Records for processing:
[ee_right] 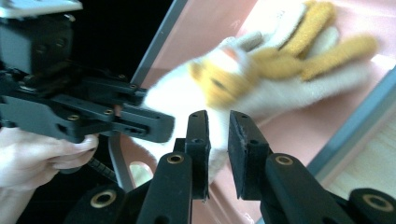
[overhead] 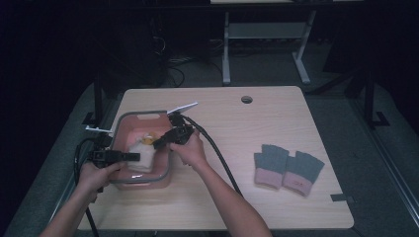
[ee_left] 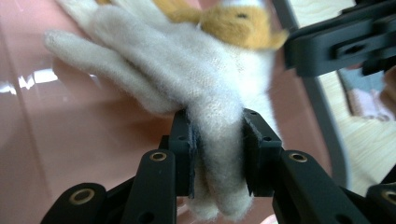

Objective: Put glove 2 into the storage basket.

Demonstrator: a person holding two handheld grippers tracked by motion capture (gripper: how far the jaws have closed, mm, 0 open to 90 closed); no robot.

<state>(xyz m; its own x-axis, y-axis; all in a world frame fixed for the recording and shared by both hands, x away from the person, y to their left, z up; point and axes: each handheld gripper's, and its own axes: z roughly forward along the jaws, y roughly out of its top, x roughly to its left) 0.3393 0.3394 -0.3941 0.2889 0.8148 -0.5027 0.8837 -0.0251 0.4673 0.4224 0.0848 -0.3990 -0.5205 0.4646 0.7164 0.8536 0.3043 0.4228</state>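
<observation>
A fluffy white glove (overhead: 141,152) with yellow-orange trim lies in a pink basin (overhead: 143,114) with a grey rim at the table's left. My left gripper (overhead: 132,157) reaches in from the left and is shut on the glove's white cuff end (ee_left: 217,140), its pads (ee_left: 187,135) pressing the fleece from both sides. My right gripper (overhead: 159,143) comes in from the basin's right side. Its jaws (ee_right: 218,121) stand slightly apart just in front of the glove (ee_right: 261,88), with no fleece pinched between them. The left gripper's black body (ee_right: 93,112) shows close beside the glove.
A pair of grey fingerless gloves (overhead: 287,168) with pink cuffs lies on the wooden table to the right. A round cable hole (overhead: 246,99) sits near the far edge. Cables trail from both grippers; the right one (overhead: 217,153) crosses the table's middle.
</observation>
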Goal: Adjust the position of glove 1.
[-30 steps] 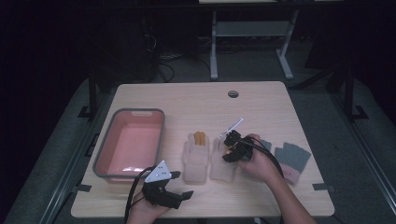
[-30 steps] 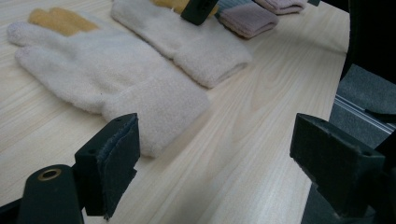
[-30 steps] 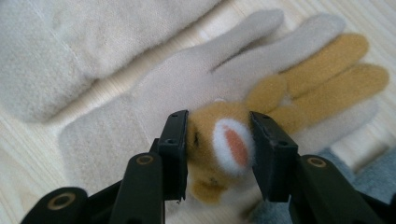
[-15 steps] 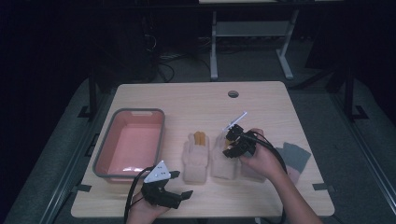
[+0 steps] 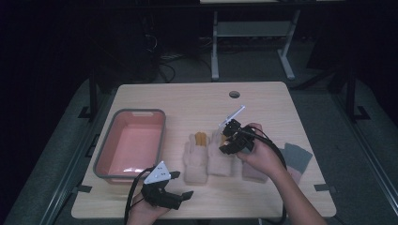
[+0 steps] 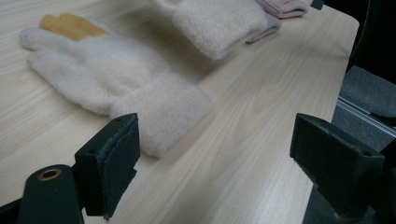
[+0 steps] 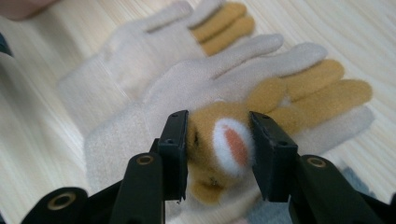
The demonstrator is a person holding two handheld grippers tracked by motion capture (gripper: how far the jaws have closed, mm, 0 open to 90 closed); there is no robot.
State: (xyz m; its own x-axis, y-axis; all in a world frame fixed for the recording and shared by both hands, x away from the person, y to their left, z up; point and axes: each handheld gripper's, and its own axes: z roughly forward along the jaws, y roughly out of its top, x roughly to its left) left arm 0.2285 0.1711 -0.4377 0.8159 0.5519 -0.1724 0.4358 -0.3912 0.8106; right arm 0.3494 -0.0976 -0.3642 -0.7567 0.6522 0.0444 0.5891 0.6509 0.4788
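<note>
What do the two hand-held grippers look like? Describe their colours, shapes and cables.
Both are black. The left gripper carries a grey three-cornered plate on top, and a black cable loops back from it. The right gripper has a similar plate and a black cable trailing along the forearm. Each has two blocky black jaws with brass-ringed pivot holes. The forearms show no sleeves.

Table (image 5: 197, 98): light wood, with a round hole (image 5: 234, 94) near its far edge.
Tray (image 5: 160, 136): pink with a grey rim, at the left.
Gloves: cream glove (image 5: 195, 159) beside the tray; another (image 5: 219, 161) just right of it.
Right claw (image 5: 228, 140): over the second glove.
Left claw (image 5: 180, 186): at the near edge, jaws apart.
Grey cloth (image 5: 296, 154): at the right.
</note>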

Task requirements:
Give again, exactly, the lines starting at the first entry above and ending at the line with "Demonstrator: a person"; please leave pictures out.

Task solution:
[ee_right] 
[overhead] 
[ee_left] 

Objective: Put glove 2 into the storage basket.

Demonstrator: a person holding two handheld grippers tracked by motion capture (gripper: how far the jaws have closed, mm, 0 open to 90 closed); no robot.

The exercise contains no remaining tasks.